# [AIM OF THE TASK]
In the material below, find each line holding the string "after" and copy it.

** DATA follows **

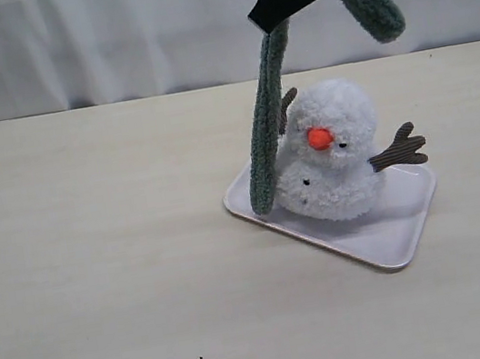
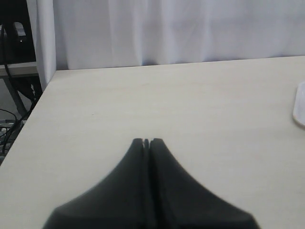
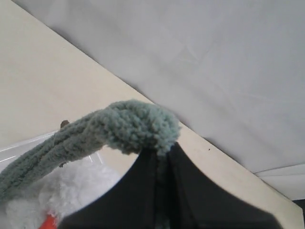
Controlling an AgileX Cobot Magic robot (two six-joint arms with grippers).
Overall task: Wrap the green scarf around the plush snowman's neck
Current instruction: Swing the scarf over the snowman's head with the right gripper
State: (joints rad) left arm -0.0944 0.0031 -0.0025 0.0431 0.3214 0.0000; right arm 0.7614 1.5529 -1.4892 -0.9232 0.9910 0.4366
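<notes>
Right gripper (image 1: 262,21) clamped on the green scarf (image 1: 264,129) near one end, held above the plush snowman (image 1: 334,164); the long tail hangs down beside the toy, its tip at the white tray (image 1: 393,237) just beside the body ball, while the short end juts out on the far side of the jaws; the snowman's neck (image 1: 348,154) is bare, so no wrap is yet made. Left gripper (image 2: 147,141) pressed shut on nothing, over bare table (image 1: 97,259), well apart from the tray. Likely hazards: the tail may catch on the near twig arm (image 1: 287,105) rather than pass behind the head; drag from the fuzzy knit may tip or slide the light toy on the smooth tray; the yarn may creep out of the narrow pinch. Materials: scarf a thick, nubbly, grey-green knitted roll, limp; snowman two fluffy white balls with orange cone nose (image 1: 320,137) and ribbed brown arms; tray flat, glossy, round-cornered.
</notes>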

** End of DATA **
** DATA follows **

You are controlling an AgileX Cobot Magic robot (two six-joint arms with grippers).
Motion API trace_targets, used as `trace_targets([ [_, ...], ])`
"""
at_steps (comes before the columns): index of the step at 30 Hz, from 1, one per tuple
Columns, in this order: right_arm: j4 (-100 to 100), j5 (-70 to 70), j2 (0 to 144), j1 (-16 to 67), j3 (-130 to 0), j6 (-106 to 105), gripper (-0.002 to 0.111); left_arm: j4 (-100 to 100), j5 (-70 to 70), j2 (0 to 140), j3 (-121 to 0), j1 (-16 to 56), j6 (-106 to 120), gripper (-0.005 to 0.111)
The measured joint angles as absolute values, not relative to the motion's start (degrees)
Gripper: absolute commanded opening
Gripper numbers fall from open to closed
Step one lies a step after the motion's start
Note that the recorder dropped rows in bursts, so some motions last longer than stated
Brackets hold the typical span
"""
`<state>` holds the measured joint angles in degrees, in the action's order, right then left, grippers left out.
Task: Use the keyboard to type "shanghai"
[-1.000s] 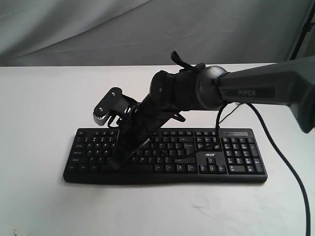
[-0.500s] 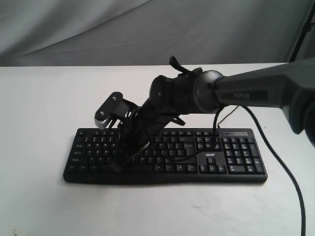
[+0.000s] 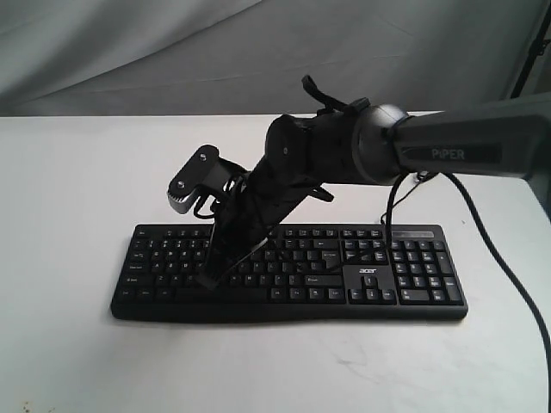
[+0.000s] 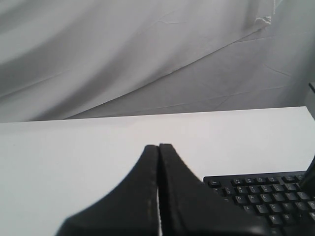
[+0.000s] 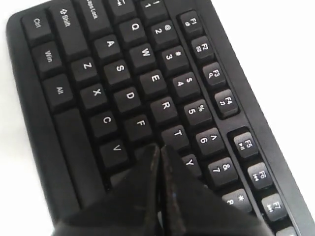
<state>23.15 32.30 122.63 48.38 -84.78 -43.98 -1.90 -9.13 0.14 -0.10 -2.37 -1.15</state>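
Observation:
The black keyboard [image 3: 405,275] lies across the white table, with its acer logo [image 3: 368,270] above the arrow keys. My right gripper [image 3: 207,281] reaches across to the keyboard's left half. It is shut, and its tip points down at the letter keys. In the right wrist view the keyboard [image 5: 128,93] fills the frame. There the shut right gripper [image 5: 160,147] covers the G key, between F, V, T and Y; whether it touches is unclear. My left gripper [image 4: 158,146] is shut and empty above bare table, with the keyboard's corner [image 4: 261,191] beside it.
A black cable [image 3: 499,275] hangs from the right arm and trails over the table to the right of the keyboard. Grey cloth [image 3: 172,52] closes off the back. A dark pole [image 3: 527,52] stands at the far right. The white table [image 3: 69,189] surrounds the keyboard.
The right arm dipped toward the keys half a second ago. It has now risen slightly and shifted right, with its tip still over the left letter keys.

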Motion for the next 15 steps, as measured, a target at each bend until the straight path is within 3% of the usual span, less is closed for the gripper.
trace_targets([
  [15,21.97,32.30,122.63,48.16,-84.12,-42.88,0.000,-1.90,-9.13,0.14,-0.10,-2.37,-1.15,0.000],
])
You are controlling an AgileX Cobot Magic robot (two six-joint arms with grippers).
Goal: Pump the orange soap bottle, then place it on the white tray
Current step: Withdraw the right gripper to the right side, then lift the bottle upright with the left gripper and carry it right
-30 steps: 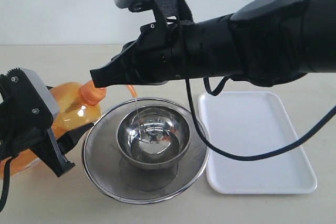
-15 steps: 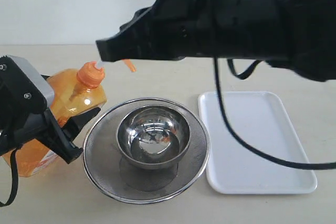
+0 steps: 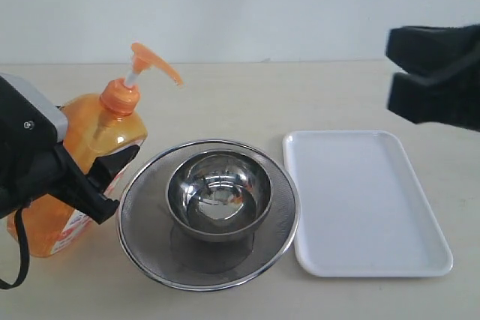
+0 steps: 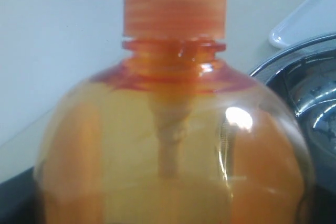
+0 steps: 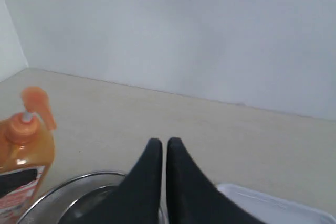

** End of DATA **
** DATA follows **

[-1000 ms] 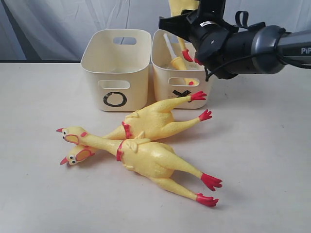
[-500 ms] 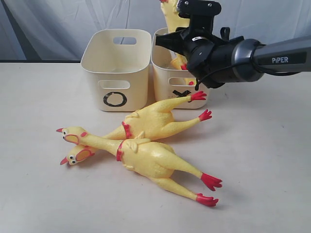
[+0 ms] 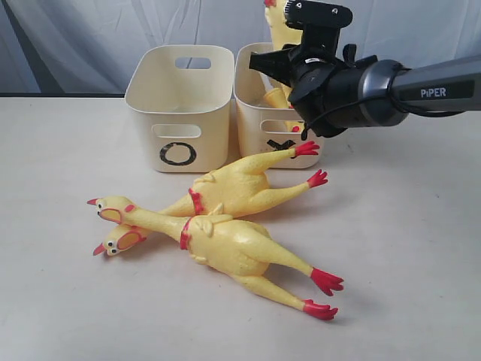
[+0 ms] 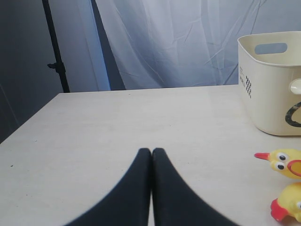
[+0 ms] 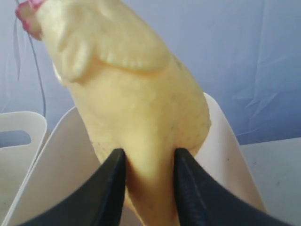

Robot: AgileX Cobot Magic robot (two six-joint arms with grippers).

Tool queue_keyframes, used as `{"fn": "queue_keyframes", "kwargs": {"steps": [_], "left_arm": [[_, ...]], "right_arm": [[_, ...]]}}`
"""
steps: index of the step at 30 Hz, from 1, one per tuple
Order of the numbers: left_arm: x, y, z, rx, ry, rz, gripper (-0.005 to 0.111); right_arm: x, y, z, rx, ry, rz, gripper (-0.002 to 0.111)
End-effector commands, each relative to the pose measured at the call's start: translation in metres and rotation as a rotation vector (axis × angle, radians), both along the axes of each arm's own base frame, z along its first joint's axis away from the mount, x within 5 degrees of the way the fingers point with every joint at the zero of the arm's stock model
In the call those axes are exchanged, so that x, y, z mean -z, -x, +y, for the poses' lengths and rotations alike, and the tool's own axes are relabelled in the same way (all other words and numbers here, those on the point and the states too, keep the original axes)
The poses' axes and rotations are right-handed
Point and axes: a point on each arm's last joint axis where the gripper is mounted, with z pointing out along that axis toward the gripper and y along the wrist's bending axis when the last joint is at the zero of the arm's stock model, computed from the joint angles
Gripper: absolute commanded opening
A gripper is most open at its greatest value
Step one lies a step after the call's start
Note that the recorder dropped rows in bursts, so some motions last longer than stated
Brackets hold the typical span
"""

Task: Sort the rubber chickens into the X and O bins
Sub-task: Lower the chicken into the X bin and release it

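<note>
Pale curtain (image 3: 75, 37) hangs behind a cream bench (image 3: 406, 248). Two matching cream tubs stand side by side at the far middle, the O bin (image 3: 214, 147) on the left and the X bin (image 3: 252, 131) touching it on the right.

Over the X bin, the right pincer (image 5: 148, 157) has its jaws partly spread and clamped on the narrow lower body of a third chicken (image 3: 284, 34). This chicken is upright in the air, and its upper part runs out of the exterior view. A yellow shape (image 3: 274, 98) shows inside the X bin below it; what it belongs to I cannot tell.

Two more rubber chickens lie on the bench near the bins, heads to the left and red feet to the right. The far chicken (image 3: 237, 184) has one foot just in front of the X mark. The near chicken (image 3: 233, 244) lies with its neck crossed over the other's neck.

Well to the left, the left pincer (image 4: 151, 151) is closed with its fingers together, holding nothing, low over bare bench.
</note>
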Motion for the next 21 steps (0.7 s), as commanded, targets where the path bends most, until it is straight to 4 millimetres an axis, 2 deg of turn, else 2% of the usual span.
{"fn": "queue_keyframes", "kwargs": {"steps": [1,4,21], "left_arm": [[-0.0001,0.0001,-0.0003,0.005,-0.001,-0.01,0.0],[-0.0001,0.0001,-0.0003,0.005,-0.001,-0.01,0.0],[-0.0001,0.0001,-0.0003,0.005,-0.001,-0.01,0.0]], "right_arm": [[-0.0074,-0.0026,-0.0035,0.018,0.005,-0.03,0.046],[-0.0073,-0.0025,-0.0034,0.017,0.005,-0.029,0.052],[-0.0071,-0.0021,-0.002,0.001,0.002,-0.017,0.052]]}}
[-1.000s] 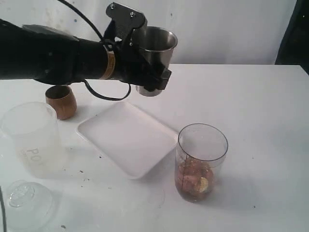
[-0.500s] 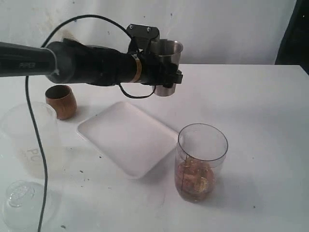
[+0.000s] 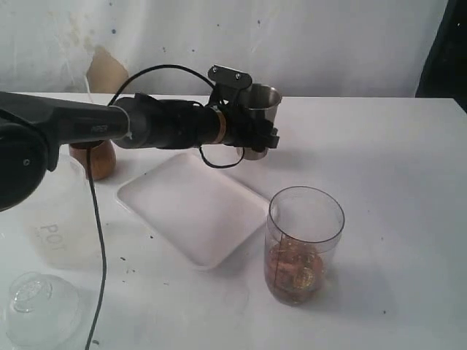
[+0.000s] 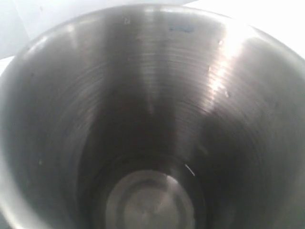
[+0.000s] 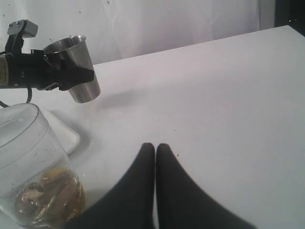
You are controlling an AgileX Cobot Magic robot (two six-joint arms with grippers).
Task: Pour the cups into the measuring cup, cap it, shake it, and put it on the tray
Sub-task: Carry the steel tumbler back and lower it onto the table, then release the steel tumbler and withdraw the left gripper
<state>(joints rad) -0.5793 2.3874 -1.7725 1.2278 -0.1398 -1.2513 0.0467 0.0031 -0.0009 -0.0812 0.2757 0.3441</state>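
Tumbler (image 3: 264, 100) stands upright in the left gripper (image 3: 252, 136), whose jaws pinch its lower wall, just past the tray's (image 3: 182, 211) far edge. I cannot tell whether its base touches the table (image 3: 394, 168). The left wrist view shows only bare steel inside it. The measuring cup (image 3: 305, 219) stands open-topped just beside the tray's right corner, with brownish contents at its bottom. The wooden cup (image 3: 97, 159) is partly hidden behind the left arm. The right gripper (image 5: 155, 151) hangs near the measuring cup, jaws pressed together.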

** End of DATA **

# [TASK RESULT]
Step one lies a step after the motion's start
Step one lies a step after the call's start

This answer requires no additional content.